Task description
Show only those lines of the entries where the string "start" is found.

(Data items)
--- --- ---

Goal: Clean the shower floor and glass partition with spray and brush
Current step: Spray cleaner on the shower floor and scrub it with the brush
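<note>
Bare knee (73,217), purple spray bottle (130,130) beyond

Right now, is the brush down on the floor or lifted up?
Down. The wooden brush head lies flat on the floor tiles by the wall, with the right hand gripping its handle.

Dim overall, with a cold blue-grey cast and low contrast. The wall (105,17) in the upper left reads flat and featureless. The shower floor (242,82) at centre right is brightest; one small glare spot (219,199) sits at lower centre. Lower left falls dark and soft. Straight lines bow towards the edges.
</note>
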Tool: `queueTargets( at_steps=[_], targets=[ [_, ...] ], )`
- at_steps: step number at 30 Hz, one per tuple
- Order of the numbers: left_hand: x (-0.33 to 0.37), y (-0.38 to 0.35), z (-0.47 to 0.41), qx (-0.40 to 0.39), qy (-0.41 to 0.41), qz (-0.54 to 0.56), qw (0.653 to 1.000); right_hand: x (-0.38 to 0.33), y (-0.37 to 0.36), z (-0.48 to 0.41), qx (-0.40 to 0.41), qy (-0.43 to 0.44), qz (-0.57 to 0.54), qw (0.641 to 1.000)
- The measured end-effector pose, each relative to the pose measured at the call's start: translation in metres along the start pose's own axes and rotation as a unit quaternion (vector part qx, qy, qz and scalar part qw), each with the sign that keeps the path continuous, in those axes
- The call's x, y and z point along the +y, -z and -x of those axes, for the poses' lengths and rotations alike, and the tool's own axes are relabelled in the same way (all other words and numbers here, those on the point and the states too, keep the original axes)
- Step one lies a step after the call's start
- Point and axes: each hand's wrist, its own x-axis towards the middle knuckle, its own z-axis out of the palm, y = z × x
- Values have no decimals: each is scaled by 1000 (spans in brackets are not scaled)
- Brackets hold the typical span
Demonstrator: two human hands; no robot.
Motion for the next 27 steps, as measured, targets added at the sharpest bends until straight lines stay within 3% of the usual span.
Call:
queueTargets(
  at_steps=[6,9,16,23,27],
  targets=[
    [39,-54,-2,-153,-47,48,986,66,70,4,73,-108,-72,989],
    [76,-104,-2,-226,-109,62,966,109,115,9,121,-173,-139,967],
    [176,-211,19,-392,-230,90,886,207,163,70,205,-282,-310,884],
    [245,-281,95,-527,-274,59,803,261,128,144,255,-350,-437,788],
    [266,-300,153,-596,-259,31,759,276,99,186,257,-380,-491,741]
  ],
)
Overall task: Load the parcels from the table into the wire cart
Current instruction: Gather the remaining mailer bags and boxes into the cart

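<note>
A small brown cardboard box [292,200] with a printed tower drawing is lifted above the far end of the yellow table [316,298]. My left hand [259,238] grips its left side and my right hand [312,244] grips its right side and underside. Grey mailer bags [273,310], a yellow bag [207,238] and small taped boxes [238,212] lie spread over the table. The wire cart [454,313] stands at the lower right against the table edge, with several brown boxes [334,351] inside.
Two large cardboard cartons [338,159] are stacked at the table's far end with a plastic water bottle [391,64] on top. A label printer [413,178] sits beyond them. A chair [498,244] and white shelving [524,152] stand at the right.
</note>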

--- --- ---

Task result
- The measured end-effector pose, each relative to the pose measured at the call's start: translation in metres along the start pose's own axes and rotation as a unit quaternion (vector part qx, qy, qz and scalar part qw), each with the sign that keeps the path continuous, in those axes
- Step one lies a step after the call's start

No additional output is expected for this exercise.